Things are getting so bad that last month Nomura announced, “In addition to the apparent financial risks and their transmissions, the latest wave of defaults from wealth management firms on trust-related products is likely to cause some substantial ripple effects for the broader economy through wealth effects”. JPMorgan has talked about a “vicious cycle”.

All this is going on while Dombrovskis, operating under direct instruction from the electioneering von der Leyen, is attempting to rattle a trade sabre at the Chinese.

This is over their dumping of EVs onto the global market which threatens the still immature European EV production. German, French and Italian manufacturers are looking at their own vast investments in the sector, already threatened by the push back of the combustion engine (ICE) ban to 2035.

The problem the EU faces in these negotiations is that the only part of the Evergrande empire that remains relatively functional is the China Evergrande New Energy Vehicle Group, which was able to restructure its debt in May, partially because of the self same subsidised production that Europe is now scared of.

European Commission Executive Vice-President and Commissioner for Economy and Trade Valdis Dombrovskis speaks during a press conference following the 10th EU-China Economic and Trade Dialogue (HED) in Beijing, China, 25 September 2023. EPA-EFE/ANDRES MARTINEZ CASARES

Europe’s drive to investigate subsidies in the Chinese production market has been complicated by its incomprehension of Chinese political and economic support for Russia in its conflict with Ukraine. The Russian EV market is significant and currently China is the biggest player there, particularly as that market is closed to European firms.

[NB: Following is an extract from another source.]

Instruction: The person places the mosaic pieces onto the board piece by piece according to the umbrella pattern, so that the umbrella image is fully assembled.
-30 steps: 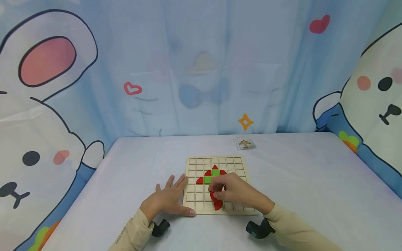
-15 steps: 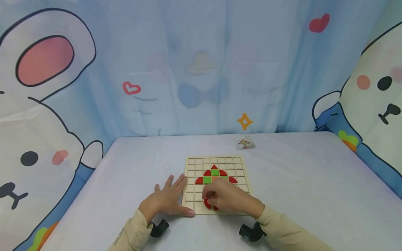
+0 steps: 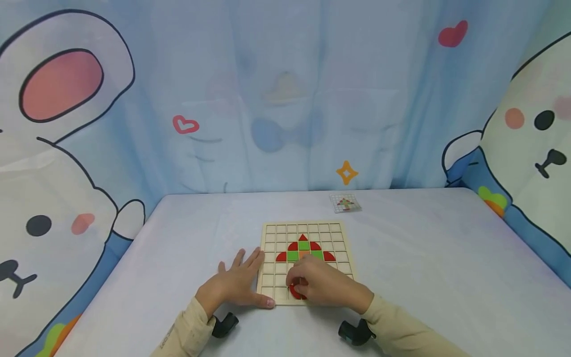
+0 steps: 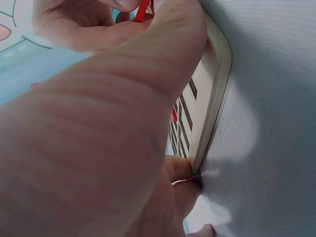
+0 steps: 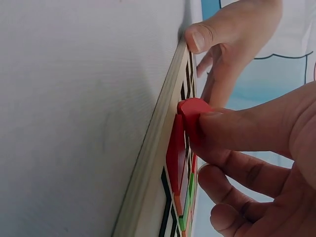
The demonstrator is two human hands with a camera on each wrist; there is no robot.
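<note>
A wooden grid board (image 3: 276, 280) lies on the table. On it, a red triangle (image 3: 303, 237) tops green squares (image 3: 304, 245), an orange square and red rounded tiles (image 3: 329, 256). My left hand (image 3: 234, 285) rests at the board's left edge, fingers spread, thumb at the near corner. Low on the board, my right hand (image 3: 327, 282) pinches a red rounded tile (image 5: 193, 116) between thumb and finger. In the right wrist view this tile stands tilted close over the grid, beside another red tile (image 5: 174, 158) lying in it. My right hand covers the board's lower middle in the head view.
A small picture card (image 3: 345, 203) with a similar coloured pattern lies near the table's far edge. Black wrist cameras (image 3: 357, 332) sit under both wrists, low over the white tablecloth (image 3: 424, 258). A printed blue curtain (image 3: 285, 99) hangs behind the table.
My right hand has shifted left and slightly nearer with the red tile, uncovering green and red tiles on the pattern's right side. My left hand holds its place at the board's edge.
</note>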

The water is muddied further by the massive shopping spree that Chinese manufacturers made over the last 25 years in the European auto market, a spree that has brought much European technical knowledge to China.

Evergrande owns SAAB, Geely owns Volvo – resulting in the mind bending situation that the Swedish Government is looking at having a boycott of Volvo cars in Sweden.

It isn’t just Sweden, MG is wholly Chinese, Lotus is controlled by them, BMW produces its EVs in China as does Renault.

The 13 month investigation launched by the Commission is not perceived by the Chinese as a real threat, given the financial intermingling of the sector, and the fact that China has the dominant world position in the production of both EVs and batteries.

It can just sit there as European politicians argue with their own industry, while its dominance in the sector, and in international mobility through its EV production spike.

Continuing to pursue Net Zero targets, which despite the slight softening of the ICE ban until 2035 it continues to do, is giving the Chinese a shot in the arm.

Right now, China has the highest trade surplus with the European Union that it has ever done, at over $400bn. But these numbers, greatly boosted by EV exports, will recoil fast if the property morass fails to solidify.

All these rows about electric vehicles, though significant, are frankly secondary if the property collapse happens.

As with the famous idea that if America sneezes Europe gets a cold, today the looming property crunch virus in China could cause devastation to global markets.

On the plus side it could reduce China’s support for Russia. But it could also have the worrying effect of China needing to quieten a restive and economically straightened public: think Taiwan. That virus, if not inoculated against soon, could make the economic devastation caused by Covid to look like a walk in the park. Frankly nobody will be able to afford EVs, subsidised or not.